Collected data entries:
--- START ---

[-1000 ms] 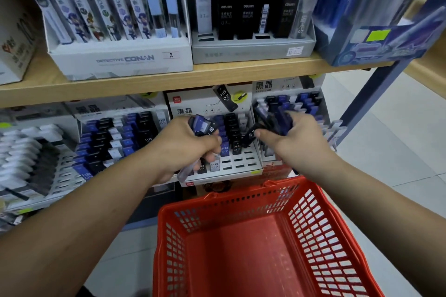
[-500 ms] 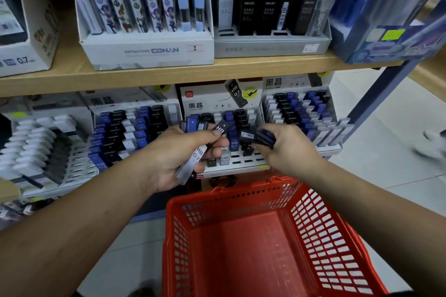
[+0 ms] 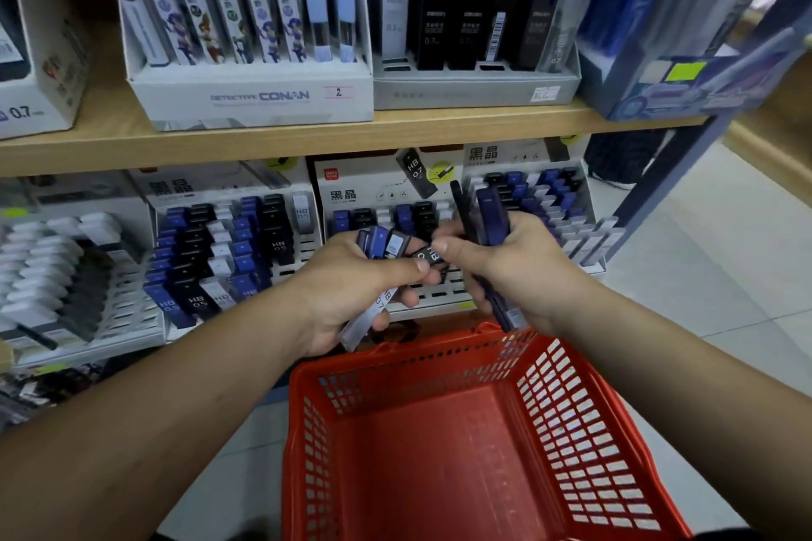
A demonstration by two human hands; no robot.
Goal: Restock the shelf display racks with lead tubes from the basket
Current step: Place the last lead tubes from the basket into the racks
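The left hand (image 3: 351, 290) and right hand (image 3: 505, 272) cover most of the lead tubes (image 3: 378, 242) they grip, half the middle rack (image 3: 364, 189) hides behind those grips, and the red basket (image 3: 571, 430) below runs off the bottom edge.

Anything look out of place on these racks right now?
Two things. A thin dark item lies crosswise over the slots of the far-left rack instead of standing in one. On the upper shelf, a clear tube leans askew at the right end of the grey tray.

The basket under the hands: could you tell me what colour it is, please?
The basket is red, seen best in the head view.
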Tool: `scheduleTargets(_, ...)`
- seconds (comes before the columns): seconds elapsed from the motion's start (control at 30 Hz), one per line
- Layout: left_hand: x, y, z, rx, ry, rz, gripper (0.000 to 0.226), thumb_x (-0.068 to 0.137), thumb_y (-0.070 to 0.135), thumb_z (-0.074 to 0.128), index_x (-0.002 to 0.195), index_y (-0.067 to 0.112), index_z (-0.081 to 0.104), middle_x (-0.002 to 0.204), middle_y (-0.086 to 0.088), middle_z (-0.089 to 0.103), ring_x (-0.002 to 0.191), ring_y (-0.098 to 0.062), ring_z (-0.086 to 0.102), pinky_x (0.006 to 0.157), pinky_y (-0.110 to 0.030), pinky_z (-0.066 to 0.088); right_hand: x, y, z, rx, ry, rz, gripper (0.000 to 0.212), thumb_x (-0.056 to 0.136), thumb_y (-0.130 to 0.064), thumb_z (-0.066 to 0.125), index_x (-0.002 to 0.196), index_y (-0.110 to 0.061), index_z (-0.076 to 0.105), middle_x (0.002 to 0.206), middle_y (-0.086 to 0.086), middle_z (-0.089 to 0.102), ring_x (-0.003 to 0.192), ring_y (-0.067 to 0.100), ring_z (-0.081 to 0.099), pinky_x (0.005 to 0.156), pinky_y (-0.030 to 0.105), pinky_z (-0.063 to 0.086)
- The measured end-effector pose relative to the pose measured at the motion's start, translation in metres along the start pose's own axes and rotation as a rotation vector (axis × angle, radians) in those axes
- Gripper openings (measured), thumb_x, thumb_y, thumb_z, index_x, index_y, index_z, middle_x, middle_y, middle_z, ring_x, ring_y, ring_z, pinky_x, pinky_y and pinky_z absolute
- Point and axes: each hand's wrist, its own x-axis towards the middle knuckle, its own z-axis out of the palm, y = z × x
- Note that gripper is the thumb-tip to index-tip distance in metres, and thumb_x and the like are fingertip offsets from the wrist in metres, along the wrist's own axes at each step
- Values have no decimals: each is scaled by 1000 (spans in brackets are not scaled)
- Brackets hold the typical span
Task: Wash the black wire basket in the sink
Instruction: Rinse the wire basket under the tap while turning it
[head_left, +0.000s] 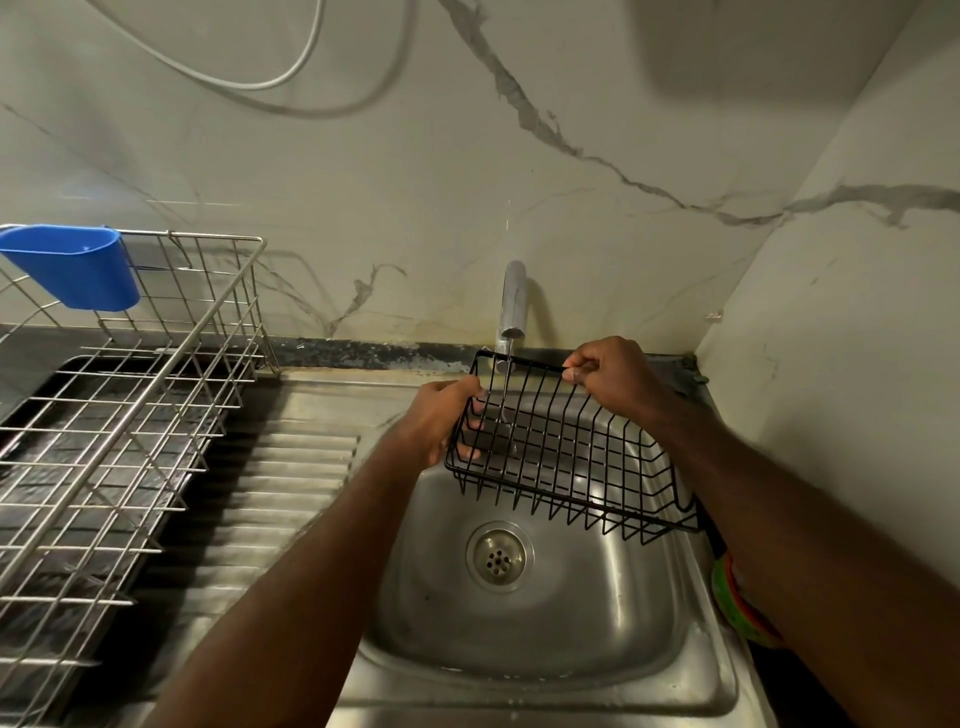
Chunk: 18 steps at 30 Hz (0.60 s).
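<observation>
A silver wire dish rack (119, 415) stands on the left part of the steel surface (311, 405), over a dark tray, and its right side reaches the ribbed draining board. A blue plastic cup (72, 265) hangs on the rack's far left rim. Behind everything rises a marble-patterned wall (571, 156) with a white cable (249, 80) looping across its upper left. At the right edge of the surface, partly hidden behind the right forearm, lies something green and orange (737, 603); what it is cannot be told.

The sink (613, 613) is sunk into the right part of the surface, its round drain (498, 557) near the middle of the bowl. A chrome tap (511, 306) stands at the far edge of the sink, and a thin stream of water (506, 395) falls from its spout.

The black wire basket (566, 457) is held above the far half of the sink, tilted with its open side towards the camera, its far left corner right under the spout, so the water runs down through its wires.

The left hand (441, 421) grips the basket's left end, its fingers (470, 452) curled round through the wires. The right hand (608, 376) pinches the basket's far rim near its right end, its fingers closed on the top wire.
</observation>
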Motion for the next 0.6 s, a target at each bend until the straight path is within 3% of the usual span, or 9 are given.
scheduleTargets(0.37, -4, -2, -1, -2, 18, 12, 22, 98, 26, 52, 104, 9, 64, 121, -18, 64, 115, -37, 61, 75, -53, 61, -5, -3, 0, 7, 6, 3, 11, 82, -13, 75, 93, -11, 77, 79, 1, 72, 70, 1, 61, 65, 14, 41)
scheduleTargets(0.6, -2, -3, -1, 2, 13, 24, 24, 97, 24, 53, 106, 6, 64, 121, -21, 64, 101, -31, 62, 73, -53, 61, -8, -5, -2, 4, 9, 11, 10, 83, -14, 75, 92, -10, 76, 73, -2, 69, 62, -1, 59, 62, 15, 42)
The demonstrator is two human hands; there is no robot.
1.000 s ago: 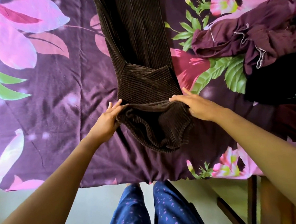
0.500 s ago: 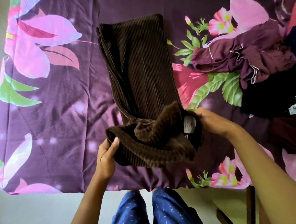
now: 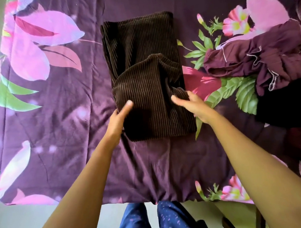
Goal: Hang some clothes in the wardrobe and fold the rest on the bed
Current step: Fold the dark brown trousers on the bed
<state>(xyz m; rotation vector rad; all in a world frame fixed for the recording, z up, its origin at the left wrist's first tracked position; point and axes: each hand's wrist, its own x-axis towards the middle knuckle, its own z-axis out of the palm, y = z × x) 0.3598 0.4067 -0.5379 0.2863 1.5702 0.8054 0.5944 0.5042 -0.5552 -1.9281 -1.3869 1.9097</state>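
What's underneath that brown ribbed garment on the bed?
The brown ribbed garment lies folded over itself on the purple floral bedsheet. The left hand and right hand grip its upper layer. Anything else beneath it is covered.

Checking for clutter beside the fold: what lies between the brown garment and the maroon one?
Only bare bedsheet, printed with flowers and leaves; the brown garment and maroon garment lie apart. The head view shows it.
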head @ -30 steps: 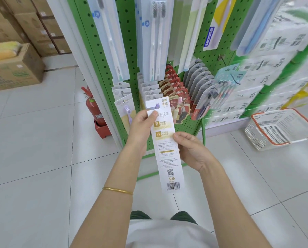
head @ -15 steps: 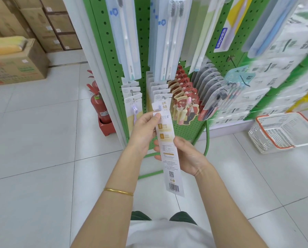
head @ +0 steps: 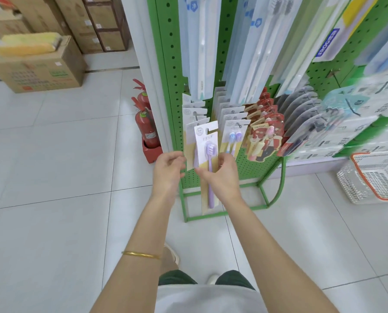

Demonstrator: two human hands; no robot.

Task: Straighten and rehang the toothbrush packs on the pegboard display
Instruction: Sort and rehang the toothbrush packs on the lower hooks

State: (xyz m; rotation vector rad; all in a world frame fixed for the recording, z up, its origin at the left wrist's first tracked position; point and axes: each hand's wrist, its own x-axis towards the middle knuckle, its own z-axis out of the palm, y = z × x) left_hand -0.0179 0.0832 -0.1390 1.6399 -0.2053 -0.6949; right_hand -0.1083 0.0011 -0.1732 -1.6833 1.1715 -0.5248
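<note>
Purple-brushed toothbrush pack [head: 207, 143] is upright before the low hooks of the green pegboard [head: 171, 71], pinched mid-height by fingers of the right hand [head: 222, 180]. Fingers of the left hand [head: 168, 171] curl beside its left edge; whether they touch it is unclear.

I see both arms reaching out toward 12 o'clock, hands close together. Right hand [head: 224, 177] pinches the toothbrush pack [head: 207, 141]. Left hand [head: 169, 170] sits at its 9 o'clock, fingers loosely curled, and I can't tell if it's touching anything.
</note>
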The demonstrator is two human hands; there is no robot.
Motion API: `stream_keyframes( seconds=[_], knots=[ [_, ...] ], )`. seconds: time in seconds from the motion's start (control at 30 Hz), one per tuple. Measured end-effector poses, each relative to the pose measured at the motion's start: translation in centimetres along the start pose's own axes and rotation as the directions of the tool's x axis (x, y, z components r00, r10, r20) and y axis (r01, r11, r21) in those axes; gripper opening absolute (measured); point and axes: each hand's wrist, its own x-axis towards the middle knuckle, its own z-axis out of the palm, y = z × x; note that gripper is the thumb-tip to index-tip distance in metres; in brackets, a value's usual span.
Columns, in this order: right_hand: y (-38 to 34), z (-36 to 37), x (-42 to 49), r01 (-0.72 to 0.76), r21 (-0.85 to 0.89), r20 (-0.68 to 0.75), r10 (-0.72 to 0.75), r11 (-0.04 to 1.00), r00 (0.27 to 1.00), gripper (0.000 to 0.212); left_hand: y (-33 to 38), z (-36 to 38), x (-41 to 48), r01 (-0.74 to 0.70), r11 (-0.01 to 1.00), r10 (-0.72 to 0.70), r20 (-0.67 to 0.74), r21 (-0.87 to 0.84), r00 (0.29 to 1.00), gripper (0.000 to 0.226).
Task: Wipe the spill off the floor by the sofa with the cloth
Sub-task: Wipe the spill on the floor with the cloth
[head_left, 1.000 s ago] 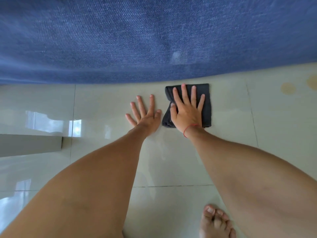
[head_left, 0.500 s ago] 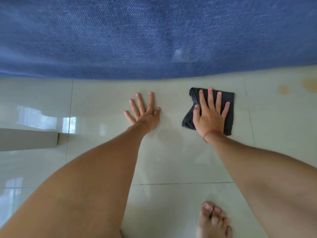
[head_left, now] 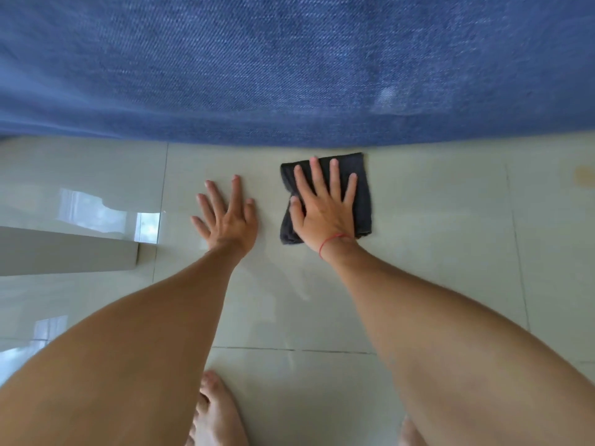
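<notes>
A dark grey folded cloth (head_left: 363,207) lies on the glossy pale tile floor (head_left: 434,236), just in front of the blue sofa (head_left: 289,66). My right hand (head_left: 322,210), with a red thread at the wrist, presses flat on the cloth with its fingers spread. My left hand (head_left: 228,220) rests flat on the bare tile to the left of the cloth, fingers apart and holding nothing. A faint wet smear (head_left: 299,284) shows on the tile below the hands. A yellowish stain (head_left: 584,177) sits on the floor at the far right.
A pale grey slab-like object (head_left: 64,252) juts in from the left edge at floor level. My bare foot (head_left: 215,413) stands at the bottom centre, and part of the other foot (head_left: 409,432) shows at the bottom right. The sofa's lower edge borders the floor along the top.
My right hand slid the cloth to the right, then back left toward my left hand and up near the sofa edge. My left hand stayed planted on the tile.
</notes>
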Motion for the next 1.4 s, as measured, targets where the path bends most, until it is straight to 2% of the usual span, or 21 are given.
stream_keyframes(
  seconds=[0.1, 0.17, 0.23, 0.4, 0.5, 0.6, 0.67, 0.73, 0.9, 1.07, 1.17, 1.3, 1.4],
  knots=[
    [-0.6, 0.8, -2.2, 0.134, -0.025, 0.044, -0.133, 0.991, 0.99, 0.055, -0.1, 0.0, 0.3, 0.007, 1.0, -0.006, 0.072, -0.013, 0.997, 0.056],
    [1.0, 0.5, -3.7, 0.262, -0.047, 0.073, -0.258, 0.964, 0.963, 0.054, 0.0, -0.1, 0.2, 0.009, 1.0, -0.008, 0.093, -0.01, 0.996, 0.056],
    [3.7, 0.0, -5.0, 0.325, -0.068, 0.098, -0.318, 0.943, 0.943, 0.054, 0.0, -0.3, 0.1, 0.013, 1.0, -0.01, 0.105, -0.021, 0.994, 0.056],
    [9.6, -1.9, -5.6, 0.106, -0.117, 0.052, -0.101, 0.987, 0.994, 0.056, 0.0, -0.5, 0.0, 0.009, 0.999, -0.004, 0.114, -0.045, 0.993, 0.056],
    [8.4, -2.0, -2.7, -0.061, -0.094, 0.012, 0.062, 0.994, 0.998, 0.056, -0.6, -0.7, -0.2, -0.044, 0.997, 0.049, 0.068, -0.063, 0.996, 0.055],
    [4.8, -1.2, 0.0, -0.213, -0.029, -0.003, 0.213, 0.977, 0.977, 0.057, -2.7, -1.0, -0.4, -0.052, 0.999, 0.051, -0.05, -0.01, 0.997, 0.055],
    [2.2, -0.9, 1.2, -0.205, -0.016, 0.005, 0.205, 0.979, 0.979, 0.059, -3.8, -1.0, -0.2, 0.023, 0.999, -0.023, -0.023, -0.031, 0.999, 0.056],
    [-0.4, -0.4, 2.0, -0.121, -0.018, 0.016, 0.121, 0.993, 0.992, 0.059, -4.1, -0.9, 0.0, 0.074, 0.995, -0.071, 0.042, -0.066, 0.997, 0.056],
    [-6.1, 1.3, 1.0, 0.067, -0.018, 0.073, -0.066, 0.998, 0.995, 0.058, -3.9, -1.1, 0.2, 0.069, 0.993, -0.062, 0.076, -0.091, 0.995, 0.056],
    [-5.2, 1.7, -3.1, 0.191, -0.012, 0.105, -0.189, 0.981, 0.976, 0.055, -4.7, -1.8, -0.2, 0.03, 0.996, -0.021, 0.106, -0.087, 0.994, 0.058],
    [-1.9, 1.1, -5.4, 0.131, -0.015, 0.113, -0.129, 0.991, 0.985, 0.055, -6.3, -1.8, -1.3, 0.044, 0.998, -0.042, 0.061, -0.038, 0.997, 0.058],
    [3.6, -0.5, -6.3, -0.069, -0.078, 0.081, 0.076, 0.995, 0.994, 0.06, -7.8, -1.6, -1.7, 0.053, 0.998, -0.049, 0.078, -0.043, 0.996, 0.057],
    [4.5, -1.0, -4.4, -0.198, -0.071, 0.064, 0.202, 0.978, 0.977, 0.056, -7.9, -1.5, -1.3, 0.051, 0.997, -0.046, 0.1, -0.054, 0.994, 0.056]
  ],
)
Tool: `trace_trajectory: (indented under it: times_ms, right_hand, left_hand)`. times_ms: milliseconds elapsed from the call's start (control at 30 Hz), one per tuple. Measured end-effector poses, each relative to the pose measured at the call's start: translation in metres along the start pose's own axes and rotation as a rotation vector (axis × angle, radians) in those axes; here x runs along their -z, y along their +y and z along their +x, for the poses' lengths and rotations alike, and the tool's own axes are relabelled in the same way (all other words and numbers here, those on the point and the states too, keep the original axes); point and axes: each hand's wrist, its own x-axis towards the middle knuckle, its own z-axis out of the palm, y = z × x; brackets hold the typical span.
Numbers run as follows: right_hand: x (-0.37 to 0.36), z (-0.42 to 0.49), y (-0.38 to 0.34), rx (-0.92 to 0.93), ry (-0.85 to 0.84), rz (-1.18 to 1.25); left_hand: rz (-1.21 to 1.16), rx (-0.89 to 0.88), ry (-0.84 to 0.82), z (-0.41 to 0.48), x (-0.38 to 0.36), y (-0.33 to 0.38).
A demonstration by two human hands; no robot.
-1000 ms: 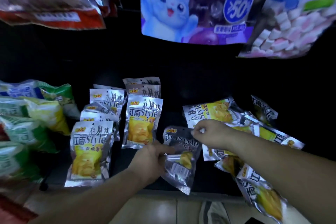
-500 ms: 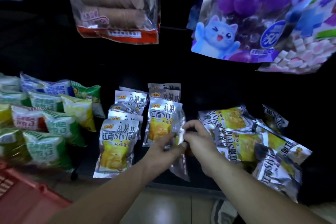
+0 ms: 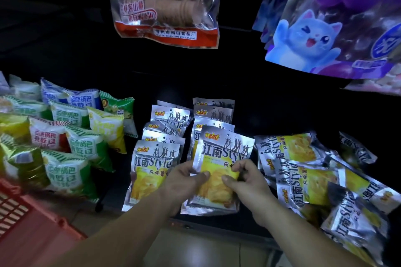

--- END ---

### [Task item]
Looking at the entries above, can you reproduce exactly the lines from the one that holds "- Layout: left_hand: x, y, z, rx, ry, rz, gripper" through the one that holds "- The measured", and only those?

### [The answer]
- Layout: left_hand: x, y, z, rx, ry, rz, gripper (0.000 to 0.226), thumb_x (-0.068 to 0.137), thumb_y (-0.070 to 0.135), thumb_z (-0.074 to 0.128), index_x (-0.002 to 0.195), index_y (-0.067 to 0.112), index_z (-0.081 to 0.104), middle_x (-0.002 to 0.204), middle_y (-0.086 to 0.088), middle_z (-0.089 to 0.103), ring_x (-0.002 to 0.191), ring_y (-0.098 to 0.062), ring_z (-0.086 to 0.102), pinky_x (0.006 to 0.157), pinky_y (-0.110 to 0.030), pinky_z (-0.066 to 0.088); right_hand: x, y, z, rx, ry, rz, gripper (0.000 to 0.212), thumb_x (-0.056 to 0.136), thumb_y (-0.130 to 0.064), thumb_z (-0.066 to 0.125), index_x (-0.002 to 0.196), index_y (-0.110 to 0.061), index_z (-0.076 to 0.105), middle_x (0.002 to 0.206), middle_y (-0.086 to 0.086), middle_z (-0.089 to 0.102), ring_x (-0.003 to 0.192), ring_y (-0.067 to 0.100), ring_z (-0.081 to 0.099), pinky_x (0.005 to 0.156), pinky_y (-0.030 to 0.105), pinky_z (-0.063 to 0.086)
- The measured end-effector pose relative to the pose measured at the motion's start, translation in metres along the start pose's own axes and rotation as a rotation vector (axis × angle, radians) in those axes

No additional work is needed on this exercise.